Exercise requirements - Would you please give all the lines below again, exactly as they stand?

Available data -
=-=-=-=-=

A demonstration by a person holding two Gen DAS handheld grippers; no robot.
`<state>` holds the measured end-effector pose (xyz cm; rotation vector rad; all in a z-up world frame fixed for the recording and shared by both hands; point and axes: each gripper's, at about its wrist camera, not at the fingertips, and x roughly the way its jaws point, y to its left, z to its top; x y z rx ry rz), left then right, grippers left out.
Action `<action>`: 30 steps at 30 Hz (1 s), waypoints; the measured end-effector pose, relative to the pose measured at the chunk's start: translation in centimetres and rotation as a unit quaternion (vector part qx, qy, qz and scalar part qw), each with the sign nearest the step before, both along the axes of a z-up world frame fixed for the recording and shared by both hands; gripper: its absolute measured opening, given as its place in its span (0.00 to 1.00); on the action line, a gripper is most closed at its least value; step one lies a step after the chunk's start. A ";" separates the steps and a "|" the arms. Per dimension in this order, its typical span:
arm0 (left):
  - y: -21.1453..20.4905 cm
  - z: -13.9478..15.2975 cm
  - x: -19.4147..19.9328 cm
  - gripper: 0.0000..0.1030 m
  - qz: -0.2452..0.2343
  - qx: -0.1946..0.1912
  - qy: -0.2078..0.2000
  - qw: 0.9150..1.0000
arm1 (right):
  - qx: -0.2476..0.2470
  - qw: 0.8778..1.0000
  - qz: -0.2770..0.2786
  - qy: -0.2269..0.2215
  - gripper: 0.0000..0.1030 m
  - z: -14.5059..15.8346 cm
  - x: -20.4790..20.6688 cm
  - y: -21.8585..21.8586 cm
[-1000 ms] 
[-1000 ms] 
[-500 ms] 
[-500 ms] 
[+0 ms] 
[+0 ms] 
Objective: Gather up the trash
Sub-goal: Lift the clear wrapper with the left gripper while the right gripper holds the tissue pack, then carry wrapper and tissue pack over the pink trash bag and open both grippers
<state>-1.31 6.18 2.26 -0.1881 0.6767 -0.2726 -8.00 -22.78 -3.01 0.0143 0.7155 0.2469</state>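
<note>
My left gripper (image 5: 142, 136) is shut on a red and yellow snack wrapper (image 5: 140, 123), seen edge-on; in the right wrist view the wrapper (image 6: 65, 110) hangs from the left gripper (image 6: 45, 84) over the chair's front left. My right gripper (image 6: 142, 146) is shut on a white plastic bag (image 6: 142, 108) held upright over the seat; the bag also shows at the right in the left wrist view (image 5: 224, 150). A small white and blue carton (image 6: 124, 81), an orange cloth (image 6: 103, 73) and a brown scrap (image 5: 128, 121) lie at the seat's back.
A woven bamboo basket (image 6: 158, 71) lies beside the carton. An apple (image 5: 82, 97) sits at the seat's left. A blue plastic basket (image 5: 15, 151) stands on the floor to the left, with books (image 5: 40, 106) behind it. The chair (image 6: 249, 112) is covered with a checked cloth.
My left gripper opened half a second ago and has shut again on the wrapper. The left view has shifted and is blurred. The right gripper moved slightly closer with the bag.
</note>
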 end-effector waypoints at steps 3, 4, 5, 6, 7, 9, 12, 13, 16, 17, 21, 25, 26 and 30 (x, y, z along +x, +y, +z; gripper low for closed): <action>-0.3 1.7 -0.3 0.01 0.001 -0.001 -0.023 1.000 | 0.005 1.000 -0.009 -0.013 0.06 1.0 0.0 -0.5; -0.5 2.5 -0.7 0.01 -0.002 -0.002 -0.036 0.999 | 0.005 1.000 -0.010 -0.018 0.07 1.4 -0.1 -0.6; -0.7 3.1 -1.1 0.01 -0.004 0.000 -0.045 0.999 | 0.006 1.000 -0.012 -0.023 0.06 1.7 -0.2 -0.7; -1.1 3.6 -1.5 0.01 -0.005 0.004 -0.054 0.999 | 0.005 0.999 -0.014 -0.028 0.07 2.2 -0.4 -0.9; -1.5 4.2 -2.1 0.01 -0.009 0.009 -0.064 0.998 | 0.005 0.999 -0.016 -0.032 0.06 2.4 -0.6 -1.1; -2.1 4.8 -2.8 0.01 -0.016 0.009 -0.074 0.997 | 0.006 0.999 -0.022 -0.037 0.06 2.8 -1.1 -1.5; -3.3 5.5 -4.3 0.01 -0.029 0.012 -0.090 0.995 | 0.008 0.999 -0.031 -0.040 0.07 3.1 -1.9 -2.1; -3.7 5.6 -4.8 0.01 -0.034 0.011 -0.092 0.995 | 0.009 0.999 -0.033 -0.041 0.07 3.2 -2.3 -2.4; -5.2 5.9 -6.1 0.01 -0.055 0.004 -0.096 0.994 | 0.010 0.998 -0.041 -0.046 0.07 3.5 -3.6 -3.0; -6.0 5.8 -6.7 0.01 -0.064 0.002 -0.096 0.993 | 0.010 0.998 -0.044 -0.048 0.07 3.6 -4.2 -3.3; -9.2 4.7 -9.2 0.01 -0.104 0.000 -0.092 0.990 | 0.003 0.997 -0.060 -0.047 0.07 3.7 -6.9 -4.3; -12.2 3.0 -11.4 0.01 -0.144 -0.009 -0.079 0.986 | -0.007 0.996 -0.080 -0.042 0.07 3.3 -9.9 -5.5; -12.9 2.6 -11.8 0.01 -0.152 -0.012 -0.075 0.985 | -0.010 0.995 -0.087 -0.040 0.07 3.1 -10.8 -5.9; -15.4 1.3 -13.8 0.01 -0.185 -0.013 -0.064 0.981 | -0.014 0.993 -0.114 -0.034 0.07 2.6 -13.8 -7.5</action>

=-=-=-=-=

Result -
A demonstration by a person holding two Gen DAS handheld grippers; no robot.
`<state>` holds the measured end-effector pose (xyz cm; rotation vector rad; all in a z-up world frame fixed for the recording and shared by both hands; point and axes: each gripper's, at about its wrist camera, not at the fingertips, and x roughly the way its jaws point, y to its left, z to its top; x y z rx ry rz), left then right, grippers left out.
Action `<action>`: 30 steps at 30 Hz (1 s), waypoints; the measured end-effector pose, relative to the pose measured at the chunk's start: translation in centimetres and rotation as a unit quaternion (vector part qx, qy, qz and scalar part qw), each with the sign nearest the step before, both along the axes of a z-up world frame fixed for the recording and shared by both hands; gripper: its absolute measured opening, given as its place in its span (0.00 to 1.00); on the action line, a gripper is most closed at its least value; step one lies a step after the chunk's start. A ";" separates the steps and a "|" the arms. Per dimension in this order, its typical span:
arm0 (left):
  - y: -21.1453..20.4905 cm
  - z: -13.9478..15.2975 cm
  - x: -19.4147..19.9328 cm
  - gripper: 0.0000..0.1030 m
  - qz: -0.2452..0.2343
  - qx: -0.1946..0.1912
  - qy: -0.2078..0.2000
  - qw: 0.9150..1.0000
arm1 (right):
  - qx: -0.2476..0.2470
  - qw: 0.8778..1.0000
  - qz: -0.2770..0.2786
  - qy: -0.2269..0.2215
  - gripper: 0.0000..0.1030 m
  - z: -14.5059..15.8346 cm
  - x: -20.4790..20.6688 cm
  - y: -21.8585..21.8586 cm
[-1000 ms] 
[-1000 ms] 
[-500 ms] 
[-500 ms] 
[+0 ms] 
[+0 ms] 
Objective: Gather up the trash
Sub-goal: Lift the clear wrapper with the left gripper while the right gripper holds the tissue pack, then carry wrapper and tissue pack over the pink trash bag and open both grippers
<state>-1.31 6.18 2.26 -0.1881 0.6767 -0.2726 -8.00 -22.78 -3.01 0.0143 0.7155 0.2469</state>
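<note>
My left gripper (image 5: 142, 136) is shut on a red and yellow snack wrapper (image 5: 140, 123), seen edge-on; in the right wrist view the wrapper (image 6: 65, 110) hangs from the left gripper (image 6: 45, 84) over the chair's front left. My right gripper (image 6: 142, 146) is shut on a white plastic bag (image 6: 142, 108) held upright over the seat; the bag also shows at the right in the left wrist view (image 5: 224, 150). A small white and blue carton (image 6: 124, 81), an orange cloth (image 6: 103, 73) and a brown scrap (image 5: 128, 121) lie at the seat's back.
A woven bamboo basket (image 6: 158, 71) lies beside the carton. An apple (image 5: 82, 97) sits at the seat's left. A blue plastic basket (image 5: 15, 151) stands on the floor to the left, with books (image 5: 40, 106) behind it. The chair (image 6: 249, 112) is covered with a checked cloth.
My left gripper opened half a second ago and has shut again on the wrapper. The left view has shifted and is blurred. The right gripper moved slightly closer with the bag.
</note>
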 end-effector waypoints at steps 3, 4, 5, 6, 7, 9, 12, 13, 16, 17, 21, 25, 26 and 30 (x, y, z along +x, +y, +z; gripper low for closed): <action>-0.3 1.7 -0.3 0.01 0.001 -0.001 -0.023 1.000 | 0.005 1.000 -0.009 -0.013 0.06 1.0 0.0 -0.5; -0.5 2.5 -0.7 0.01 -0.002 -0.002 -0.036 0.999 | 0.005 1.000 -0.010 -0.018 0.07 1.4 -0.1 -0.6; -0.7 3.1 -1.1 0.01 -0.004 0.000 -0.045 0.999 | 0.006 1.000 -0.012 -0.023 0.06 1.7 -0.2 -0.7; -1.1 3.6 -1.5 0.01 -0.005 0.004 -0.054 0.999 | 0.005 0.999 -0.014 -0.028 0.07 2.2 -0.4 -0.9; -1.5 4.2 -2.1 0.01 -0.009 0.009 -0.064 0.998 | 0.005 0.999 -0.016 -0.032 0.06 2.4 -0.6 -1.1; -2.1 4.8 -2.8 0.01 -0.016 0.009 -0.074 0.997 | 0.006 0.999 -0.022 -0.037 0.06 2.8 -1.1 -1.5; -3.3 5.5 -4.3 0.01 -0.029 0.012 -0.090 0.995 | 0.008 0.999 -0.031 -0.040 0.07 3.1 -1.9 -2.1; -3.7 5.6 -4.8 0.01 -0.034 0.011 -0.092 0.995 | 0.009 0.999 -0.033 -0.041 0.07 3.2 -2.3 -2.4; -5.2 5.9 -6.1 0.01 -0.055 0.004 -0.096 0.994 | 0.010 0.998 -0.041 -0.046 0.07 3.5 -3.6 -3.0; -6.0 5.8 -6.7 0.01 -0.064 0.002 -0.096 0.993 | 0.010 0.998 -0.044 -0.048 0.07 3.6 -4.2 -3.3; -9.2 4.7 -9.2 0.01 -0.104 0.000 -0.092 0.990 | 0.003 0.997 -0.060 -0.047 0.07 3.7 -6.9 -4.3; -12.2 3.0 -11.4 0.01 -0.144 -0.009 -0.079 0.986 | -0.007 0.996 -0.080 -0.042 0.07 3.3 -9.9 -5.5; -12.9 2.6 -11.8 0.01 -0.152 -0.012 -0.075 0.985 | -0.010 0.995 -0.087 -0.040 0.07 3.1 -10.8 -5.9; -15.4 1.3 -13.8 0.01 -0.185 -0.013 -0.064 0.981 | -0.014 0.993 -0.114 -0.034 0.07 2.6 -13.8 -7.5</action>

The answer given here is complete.